だが、大山猫はそれには気付かないでいた。
「じゃあな、にいちゃん」
大山猫がそこから立ち去ろうとすると、今度は大山猫の鎧獣騎士にもはっきりわかるような光で、彼女の額から、一筋の糸のような光線が伸びた。それは真っ直ぐにザイロウへと届き、狼の額にある神之眼に光の糸の回廊となって繋がった。
あの時、ゴゥト騎士団に襲われた時に起きた光とは全く違う。だが、額からの光という点では同じであり、何より今度のは、ザイロウと同じ形状の神之眼だと、はっきりわかる形で、彼女の額に浮かび上がっていた。
そうか! 今は、彼女を助ける時だから――!
「な……! 何だっていうんだ……?」
大山猫の鎧獣騎士は、驚き、戸惑う。
イーリオは意を決して、ザイロウに視線を送った。心なしか、ザイロウまでも、先ほどとは目の色が違うように感じる。
彼は叫んだ。
「白化!」
ザイロウは、イーリオの背後から、飛びかかるように前足を高く持ち上げ、全身から白煙を吹き上げる。

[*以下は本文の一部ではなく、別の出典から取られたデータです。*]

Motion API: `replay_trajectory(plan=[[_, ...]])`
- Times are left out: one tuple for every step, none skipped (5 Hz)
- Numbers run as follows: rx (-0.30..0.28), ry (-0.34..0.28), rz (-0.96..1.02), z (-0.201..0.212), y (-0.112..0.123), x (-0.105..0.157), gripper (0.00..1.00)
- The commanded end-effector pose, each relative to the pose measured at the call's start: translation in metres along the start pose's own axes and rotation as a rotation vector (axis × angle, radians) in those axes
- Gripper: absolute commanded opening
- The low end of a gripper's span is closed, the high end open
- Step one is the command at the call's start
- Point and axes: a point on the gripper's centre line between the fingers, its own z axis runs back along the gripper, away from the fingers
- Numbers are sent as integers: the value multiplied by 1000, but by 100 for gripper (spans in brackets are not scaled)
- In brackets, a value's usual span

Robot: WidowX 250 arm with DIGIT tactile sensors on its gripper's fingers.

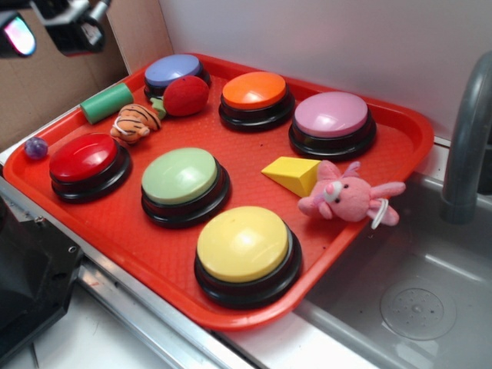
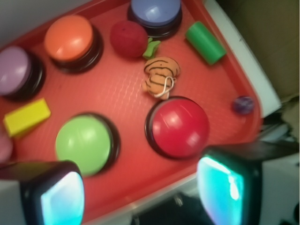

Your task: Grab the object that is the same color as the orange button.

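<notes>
The small plush tiger (image 1: 134, 123), orange with black stripes, lies on the red tray (image 1: 115, 223) between the red-topped button (image 1: 86, 157) and the red fuzzy ball (image 1: 186, 95). The orange button (image 1: 254, 91) stands at the back of the tray. My gripper (image 1: 46, 32) hangs high at the top left, above the tray's left edge, well apart from the tiger. In the wrist view the gripper (image 2: 145, 197) is open and empty, with the tiger (image 2: 160, 75) ahead beyond the red-topped button (image 2: 179, 126) and the orange button (image 2: 69, 37) at upper left.
The tray also holds blue (image 1: 175, 71), pink (image 1: 332, 115), green (image 1: 181, 177) and yellow (image 1: 243, 244) buttons, a green cylinder (image 1: 106, 102), a purple ball (image 1: 36, 147), a yellow wedge (image 1: 294, 174) and a pink bunny (image 1: 346, 197). A sink (image 1: 415, 307) and faucet (image 1: 467, 138) lie to the right.
</notes>
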Motion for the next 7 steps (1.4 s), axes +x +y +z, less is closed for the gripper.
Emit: replay_trajectory(plan=[[50,-93,260,-43,22,29,100],[69,-109,303,-67,27,45,100],[109,-132,312,-84,30,53,100],[111,-144,286,-99,33,61,100],[114,-134,294,-109,38,64,100],[86,-115,279,-124,38,62,100],[105,-94,278,-135,37,61,100]])
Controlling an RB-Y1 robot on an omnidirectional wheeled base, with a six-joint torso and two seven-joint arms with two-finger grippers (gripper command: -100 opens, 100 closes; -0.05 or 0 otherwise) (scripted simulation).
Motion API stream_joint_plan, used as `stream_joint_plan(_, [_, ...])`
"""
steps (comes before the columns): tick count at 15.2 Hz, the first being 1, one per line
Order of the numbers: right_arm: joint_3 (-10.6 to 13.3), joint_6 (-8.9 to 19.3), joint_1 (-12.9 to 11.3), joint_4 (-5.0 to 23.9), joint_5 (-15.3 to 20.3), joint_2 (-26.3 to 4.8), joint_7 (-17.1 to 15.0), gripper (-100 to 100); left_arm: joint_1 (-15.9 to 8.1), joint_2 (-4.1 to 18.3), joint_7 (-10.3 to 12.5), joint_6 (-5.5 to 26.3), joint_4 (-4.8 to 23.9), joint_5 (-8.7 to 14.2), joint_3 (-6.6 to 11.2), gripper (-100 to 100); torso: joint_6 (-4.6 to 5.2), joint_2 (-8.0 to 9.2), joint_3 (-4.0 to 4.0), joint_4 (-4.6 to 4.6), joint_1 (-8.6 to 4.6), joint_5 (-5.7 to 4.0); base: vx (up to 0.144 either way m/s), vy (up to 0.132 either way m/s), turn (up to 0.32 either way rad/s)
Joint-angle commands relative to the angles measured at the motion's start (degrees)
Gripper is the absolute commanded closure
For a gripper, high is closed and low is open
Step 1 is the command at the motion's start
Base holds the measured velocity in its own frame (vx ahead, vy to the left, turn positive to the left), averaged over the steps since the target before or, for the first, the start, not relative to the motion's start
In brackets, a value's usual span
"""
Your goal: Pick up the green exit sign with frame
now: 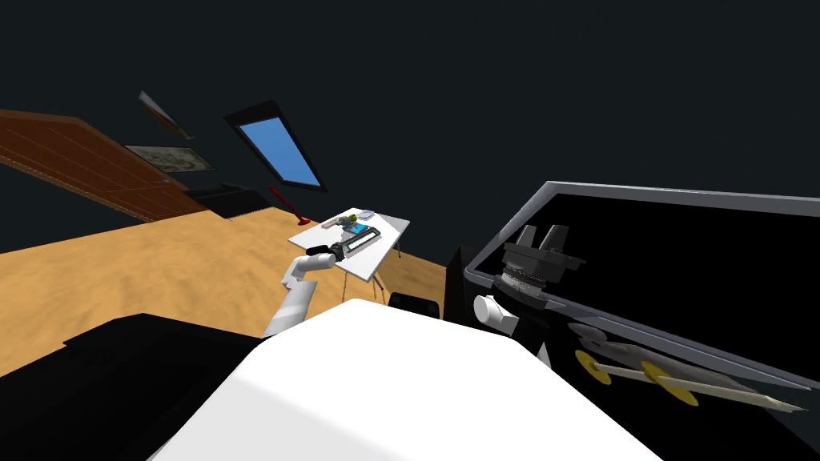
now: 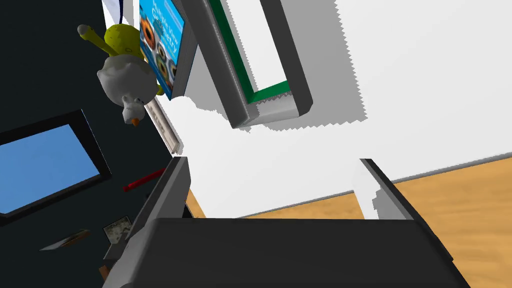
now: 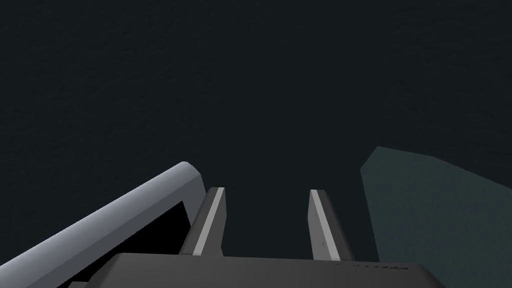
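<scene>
The pick-up is not made yet. My left hand [image 1: 340,250] is reached out over the near edge of the white desk [image 1: 376,260], and in its wrist view the left hand [image 2: 272,161] stands wide, with nothing between its fingers [image 2: 172,192]. The exit sign [image 2: 260,60] lies flat on the desk [image 2: 400,75] just ahead of the fingertips. It has a grey frame, a green inner border and a pale face, and its near short end is turned toward me. I judge the approach mostly done. What is left is to line up, come down over the frame, close and lift.

For room, the side of the exit sign [image 1: 360,238] away from the book has bare desk, so a finger can go down there freely. The other long side is tight: a blue book [image 2: 160,45] lies just beside the frame, with a white and yellow toy bird [image 2: 125,80] past it. I would take the sign across its near end or keep the inner finger slim against the frame. The desk edge sits right under my hand, with wooden floor [image 2: 465,200] beyond.

My right hand [image 3: 266,191] hangs idle by a grey-framed black screen [image 1: 689,272], its fingers moderately apart and holding nothing.
</scene>
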Motion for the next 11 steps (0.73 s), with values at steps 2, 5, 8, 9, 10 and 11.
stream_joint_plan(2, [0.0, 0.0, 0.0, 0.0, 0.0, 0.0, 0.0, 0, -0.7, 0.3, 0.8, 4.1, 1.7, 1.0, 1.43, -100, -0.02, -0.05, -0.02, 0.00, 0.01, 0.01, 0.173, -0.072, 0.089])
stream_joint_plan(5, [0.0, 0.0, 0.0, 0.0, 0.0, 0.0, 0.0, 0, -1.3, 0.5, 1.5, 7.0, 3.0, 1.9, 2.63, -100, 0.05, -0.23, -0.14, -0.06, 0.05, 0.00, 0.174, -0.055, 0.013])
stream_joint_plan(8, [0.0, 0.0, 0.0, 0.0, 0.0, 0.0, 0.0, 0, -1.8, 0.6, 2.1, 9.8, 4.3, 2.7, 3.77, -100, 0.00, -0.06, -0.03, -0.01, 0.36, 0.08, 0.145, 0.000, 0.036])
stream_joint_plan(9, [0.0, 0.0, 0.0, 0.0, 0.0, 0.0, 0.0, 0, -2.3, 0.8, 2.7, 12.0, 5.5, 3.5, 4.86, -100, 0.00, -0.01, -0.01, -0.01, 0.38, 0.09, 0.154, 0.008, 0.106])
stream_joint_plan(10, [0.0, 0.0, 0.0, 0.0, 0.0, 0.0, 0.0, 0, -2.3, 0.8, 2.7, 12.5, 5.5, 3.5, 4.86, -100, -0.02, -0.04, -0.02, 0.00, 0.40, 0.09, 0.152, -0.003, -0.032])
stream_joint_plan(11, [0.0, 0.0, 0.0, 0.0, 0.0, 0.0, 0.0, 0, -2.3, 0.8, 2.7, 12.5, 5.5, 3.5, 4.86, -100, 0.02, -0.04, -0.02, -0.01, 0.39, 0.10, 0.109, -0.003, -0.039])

体を広げたザイロウがイーリオの全身を包むと、体が一瞬、宙に浮き、持ち上がったかのような錯覚に陥った。すると、彼の全身が、瞬く間に暖かい力で包み込まれていく。
白煙はすぐに吹き払われた。
そこには、全身が白銀の体毛に覆われ、緩い弧を描く片刃の剣をさげた狼頭人身の騎士の姿があった。
大狼の鎧獣騎士イーリオ=ザイロウ。
人狼は低く唸り声をあげながら、己の頭上を目だけで睨みつける。金色に輝く眼光は、暴力的な意思に彩られ、それ以上の凶暴な敵意が、イーリオの脳内を浸食していく。
「……んなっ! 鎧化しやがっただと……?!」
野生そのものの怒気に染まった瞳に射竦められ、大山猫の鎧獣騎士は、思わず一歩後じさる。大狼と山猫。同じ肉食獣でも、格が違った。
――次の瞬間。
白銀の人狼は、大山猫のいる屋根の反対側に着地していた。
瞬足の跳躍。
「――悪いが山賊、その娘はすぐに返してもらうぞ」
睨みつけながら、己の手にした片刃の剣を、腰の防具に、納刀の形で吊り下げた。
「へっ――格好つけやがって。……けど、そう上手くいくかな? 俺の〝カプルス〟は、そこらの鎧獣と、ちょっと違うぜ?」
大山猫をまとうのは、山賊仲間の少年騎士、ドグであった。
屋根の間にある路地の空間を隔てて、人狼と人猫は対峙する。